───── Supplied data ─────

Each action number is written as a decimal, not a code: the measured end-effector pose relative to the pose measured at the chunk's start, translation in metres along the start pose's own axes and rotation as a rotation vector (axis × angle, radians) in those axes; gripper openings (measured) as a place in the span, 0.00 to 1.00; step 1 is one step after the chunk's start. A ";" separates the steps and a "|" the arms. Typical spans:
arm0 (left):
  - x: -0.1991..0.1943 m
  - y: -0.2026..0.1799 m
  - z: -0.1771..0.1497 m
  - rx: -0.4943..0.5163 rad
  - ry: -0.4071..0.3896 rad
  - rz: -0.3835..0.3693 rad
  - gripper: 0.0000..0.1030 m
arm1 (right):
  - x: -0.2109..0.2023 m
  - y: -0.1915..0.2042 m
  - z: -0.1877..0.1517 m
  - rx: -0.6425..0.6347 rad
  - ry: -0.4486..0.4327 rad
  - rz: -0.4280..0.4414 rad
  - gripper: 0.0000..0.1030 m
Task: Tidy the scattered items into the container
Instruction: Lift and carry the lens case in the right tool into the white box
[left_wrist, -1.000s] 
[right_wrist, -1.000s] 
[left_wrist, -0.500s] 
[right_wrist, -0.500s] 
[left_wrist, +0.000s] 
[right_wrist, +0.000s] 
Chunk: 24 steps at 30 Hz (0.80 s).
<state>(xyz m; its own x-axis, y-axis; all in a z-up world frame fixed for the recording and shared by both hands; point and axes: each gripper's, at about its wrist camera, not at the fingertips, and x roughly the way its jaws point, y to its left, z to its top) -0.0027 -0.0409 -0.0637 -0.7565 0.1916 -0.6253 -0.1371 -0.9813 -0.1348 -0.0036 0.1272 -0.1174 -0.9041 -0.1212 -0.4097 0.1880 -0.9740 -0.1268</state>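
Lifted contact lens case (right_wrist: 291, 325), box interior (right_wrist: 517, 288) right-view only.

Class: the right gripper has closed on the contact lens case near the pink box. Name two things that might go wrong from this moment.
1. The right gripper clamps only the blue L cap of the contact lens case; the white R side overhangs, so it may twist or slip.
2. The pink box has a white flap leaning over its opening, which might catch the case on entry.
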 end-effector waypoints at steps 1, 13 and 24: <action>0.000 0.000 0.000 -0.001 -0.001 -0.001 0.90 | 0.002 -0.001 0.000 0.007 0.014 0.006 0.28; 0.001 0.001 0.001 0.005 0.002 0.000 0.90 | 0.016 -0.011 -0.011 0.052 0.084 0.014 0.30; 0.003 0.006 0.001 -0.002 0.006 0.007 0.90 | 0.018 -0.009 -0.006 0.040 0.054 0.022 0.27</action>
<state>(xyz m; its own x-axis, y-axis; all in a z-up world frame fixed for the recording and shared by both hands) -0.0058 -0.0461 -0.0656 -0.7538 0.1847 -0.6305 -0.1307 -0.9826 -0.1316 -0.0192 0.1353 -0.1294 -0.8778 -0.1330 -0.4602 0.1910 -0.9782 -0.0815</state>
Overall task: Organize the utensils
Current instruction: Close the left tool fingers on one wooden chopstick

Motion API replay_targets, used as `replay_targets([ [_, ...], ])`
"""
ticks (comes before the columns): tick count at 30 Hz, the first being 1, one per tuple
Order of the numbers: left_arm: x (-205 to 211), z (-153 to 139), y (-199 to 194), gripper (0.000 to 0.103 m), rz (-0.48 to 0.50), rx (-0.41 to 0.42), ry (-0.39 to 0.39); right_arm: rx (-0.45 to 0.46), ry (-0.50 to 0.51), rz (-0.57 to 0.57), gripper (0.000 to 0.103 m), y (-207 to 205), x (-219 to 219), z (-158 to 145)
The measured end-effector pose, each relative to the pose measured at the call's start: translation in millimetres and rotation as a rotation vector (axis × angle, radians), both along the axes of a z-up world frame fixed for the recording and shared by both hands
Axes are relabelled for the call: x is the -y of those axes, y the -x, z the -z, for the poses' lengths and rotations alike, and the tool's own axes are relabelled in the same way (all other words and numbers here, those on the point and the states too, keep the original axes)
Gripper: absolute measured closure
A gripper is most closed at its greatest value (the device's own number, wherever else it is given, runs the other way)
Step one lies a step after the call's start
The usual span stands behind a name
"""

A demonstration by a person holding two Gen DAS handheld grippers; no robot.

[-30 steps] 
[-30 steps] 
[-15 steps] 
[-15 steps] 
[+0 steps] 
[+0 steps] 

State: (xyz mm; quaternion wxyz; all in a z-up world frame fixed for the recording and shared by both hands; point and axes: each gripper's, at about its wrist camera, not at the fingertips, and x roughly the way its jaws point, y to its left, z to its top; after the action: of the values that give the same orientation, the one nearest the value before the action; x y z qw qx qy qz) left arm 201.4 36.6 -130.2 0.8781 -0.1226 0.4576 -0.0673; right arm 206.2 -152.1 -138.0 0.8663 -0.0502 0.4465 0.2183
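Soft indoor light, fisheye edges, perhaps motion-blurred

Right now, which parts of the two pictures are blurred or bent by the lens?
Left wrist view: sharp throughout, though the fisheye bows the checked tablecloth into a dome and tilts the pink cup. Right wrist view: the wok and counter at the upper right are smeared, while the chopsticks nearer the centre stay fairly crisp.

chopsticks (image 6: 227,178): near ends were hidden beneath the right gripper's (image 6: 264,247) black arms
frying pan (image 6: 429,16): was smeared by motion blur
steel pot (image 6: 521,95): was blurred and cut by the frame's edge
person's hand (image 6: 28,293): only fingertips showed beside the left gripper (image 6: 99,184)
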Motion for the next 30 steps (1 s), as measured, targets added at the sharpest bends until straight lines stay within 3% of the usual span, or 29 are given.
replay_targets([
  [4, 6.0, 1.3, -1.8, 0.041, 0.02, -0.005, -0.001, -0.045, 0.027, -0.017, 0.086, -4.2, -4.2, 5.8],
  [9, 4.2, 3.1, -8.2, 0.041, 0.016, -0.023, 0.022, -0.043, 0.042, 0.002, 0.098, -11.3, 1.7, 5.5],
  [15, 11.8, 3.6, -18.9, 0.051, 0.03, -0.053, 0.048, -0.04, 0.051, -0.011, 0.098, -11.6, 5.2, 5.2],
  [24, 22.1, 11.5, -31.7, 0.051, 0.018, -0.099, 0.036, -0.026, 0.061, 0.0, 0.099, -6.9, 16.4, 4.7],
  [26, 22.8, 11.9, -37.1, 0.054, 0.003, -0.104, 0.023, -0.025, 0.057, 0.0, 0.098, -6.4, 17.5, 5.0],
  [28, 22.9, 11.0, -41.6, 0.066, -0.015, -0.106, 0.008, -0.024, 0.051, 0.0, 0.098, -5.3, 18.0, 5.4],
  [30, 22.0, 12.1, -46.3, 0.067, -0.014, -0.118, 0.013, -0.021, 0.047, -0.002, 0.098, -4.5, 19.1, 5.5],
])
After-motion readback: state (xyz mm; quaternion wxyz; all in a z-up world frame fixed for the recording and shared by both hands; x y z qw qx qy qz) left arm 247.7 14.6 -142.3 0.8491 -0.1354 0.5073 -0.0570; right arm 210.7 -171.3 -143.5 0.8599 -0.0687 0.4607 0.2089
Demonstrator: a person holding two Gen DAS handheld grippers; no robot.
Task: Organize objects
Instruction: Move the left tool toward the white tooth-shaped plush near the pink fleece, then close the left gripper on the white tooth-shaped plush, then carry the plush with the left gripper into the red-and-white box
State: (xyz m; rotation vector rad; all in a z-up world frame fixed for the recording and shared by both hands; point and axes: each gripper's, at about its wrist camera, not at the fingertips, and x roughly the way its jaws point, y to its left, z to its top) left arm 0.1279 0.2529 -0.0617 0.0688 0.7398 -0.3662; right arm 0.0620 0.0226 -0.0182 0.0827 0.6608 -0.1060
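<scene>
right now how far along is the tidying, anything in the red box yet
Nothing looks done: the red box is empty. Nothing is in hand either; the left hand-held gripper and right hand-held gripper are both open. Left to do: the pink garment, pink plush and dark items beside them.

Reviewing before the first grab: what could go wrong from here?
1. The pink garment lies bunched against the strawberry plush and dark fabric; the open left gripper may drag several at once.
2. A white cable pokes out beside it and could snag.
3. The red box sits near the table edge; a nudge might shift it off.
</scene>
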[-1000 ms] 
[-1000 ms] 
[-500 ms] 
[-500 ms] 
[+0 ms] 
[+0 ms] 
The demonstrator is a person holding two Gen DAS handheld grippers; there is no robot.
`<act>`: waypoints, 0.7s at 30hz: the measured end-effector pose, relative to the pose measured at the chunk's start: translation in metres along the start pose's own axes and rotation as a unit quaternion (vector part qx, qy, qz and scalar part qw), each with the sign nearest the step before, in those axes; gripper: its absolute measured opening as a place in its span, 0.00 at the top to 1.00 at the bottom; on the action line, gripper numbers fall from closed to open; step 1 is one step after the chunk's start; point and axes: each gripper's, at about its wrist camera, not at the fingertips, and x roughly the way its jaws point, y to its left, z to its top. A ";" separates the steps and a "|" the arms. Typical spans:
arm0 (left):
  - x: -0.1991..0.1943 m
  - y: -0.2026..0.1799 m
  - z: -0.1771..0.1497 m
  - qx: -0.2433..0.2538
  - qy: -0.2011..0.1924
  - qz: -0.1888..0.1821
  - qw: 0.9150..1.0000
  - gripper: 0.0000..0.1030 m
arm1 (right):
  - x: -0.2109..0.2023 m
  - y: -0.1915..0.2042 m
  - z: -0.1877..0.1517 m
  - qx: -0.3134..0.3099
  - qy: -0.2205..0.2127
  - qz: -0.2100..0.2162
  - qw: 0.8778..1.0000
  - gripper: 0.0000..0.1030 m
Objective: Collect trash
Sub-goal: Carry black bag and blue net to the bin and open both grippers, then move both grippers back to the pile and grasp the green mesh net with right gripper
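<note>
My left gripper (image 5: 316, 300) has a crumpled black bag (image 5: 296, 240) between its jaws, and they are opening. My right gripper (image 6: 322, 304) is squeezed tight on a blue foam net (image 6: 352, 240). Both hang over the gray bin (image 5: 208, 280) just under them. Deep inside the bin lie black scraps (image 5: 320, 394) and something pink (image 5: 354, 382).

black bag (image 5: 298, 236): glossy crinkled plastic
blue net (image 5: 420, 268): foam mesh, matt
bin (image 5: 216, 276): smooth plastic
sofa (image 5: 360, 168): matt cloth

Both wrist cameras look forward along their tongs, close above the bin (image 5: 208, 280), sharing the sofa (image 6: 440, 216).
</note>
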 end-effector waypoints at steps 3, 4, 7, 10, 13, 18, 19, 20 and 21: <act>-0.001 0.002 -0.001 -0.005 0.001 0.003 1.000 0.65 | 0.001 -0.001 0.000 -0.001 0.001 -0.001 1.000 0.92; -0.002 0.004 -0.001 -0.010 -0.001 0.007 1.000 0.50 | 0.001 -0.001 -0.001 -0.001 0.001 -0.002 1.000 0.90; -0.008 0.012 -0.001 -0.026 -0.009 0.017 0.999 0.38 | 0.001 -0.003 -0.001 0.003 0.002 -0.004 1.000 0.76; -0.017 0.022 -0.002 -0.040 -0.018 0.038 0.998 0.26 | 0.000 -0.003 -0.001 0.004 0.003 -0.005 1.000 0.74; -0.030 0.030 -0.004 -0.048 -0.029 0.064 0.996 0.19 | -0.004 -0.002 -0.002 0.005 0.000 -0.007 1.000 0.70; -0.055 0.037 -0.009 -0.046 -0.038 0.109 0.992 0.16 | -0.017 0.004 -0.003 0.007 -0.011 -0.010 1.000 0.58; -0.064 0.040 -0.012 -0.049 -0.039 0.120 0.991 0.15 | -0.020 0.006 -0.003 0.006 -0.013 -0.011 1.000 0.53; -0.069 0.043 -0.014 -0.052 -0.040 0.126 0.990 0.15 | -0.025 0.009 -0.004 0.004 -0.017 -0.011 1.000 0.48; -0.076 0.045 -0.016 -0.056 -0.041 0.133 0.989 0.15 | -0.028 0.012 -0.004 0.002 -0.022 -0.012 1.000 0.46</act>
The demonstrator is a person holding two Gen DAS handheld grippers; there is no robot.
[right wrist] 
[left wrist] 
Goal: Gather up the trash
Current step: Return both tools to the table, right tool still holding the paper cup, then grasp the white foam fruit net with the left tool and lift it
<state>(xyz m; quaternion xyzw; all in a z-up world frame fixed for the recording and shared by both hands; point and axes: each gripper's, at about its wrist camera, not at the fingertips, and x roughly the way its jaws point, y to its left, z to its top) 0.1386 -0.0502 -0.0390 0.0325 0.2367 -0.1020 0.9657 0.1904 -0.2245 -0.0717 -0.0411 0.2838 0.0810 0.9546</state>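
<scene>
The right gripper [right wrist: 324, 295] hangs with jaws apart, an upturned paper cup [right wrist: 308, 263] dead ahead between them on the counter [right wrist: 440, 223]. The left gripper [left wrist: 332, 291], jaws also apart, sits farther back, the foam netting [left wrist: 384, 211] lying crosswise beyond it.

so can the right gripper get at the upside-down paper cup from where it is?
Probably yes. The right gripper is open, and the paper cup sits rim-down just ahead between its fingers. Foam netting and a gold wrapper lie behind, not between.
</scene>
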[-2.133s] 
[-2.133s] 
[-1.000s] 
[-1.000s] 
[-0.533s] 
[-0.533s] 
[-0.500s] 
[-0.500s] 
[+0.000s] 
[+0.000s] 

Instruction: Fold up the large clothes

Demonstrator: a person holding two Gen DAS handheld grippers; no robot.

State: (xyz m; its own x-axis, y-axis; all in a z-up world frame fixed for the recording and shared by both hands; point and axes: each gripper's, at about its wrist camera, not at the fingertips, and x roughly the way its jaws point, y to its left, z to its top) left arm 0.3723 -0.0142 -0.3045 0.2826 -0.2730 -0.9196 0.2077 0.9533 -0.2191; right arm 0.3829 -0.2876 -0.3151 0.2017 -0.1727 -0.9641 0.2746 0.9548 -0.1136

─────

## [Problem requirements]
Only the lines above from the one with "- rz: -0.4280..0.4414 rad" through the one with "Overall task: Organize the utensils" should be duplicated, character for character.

## [Your response]
  - rz: -0.4280..0.4414 rad
  - gripper: 0.0000..0.1030 m
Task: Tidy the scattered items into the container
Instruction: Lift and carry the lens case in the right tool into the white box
[left_wrist, -1.000s] 
[right_wrist, -1.000s] 
[left_wrist, -0.500s] 
[right_wrist, -0.500s] 
[left_wrist, +0.000s] 
[right_wrist, +0.000s] 
Chunk: 24 steps at 30 Hz (0.80 s).
<state>(xyz m; its own x-axis, y-axis; all in a z-up world frame fixed for the recording and shared by both hands; point and axes: each gripper's, at about its wrist camera, not at the fingertips, and x roughly the way its jaws point, y to its left, z to its top) -0.0027 -0.0409 -0.0637 -0.7565 0.1916 -0.6253 -0.1371 -0.9813 -0.1348 -0.0036 0.1272 -0.1174 -0.9041 -0.1212 -0.4097 0.1880 -0.9740 -0.1268</state>
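Lifted contact lens case (right_wrist: 291, 325), box interior (right_wrist: 517, 288) right-view only.

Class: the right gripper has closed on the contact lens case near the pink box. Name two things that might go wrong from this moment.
1. The right gripper clamps only the blue L cap of the contact lens case; the white R side overhangs, so it may twist or slip.
2. The pink box has a white flap leaning over its opening, which might catch the case on entry.
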 end-effector waypoints at steps 1, 13 and 24: <action>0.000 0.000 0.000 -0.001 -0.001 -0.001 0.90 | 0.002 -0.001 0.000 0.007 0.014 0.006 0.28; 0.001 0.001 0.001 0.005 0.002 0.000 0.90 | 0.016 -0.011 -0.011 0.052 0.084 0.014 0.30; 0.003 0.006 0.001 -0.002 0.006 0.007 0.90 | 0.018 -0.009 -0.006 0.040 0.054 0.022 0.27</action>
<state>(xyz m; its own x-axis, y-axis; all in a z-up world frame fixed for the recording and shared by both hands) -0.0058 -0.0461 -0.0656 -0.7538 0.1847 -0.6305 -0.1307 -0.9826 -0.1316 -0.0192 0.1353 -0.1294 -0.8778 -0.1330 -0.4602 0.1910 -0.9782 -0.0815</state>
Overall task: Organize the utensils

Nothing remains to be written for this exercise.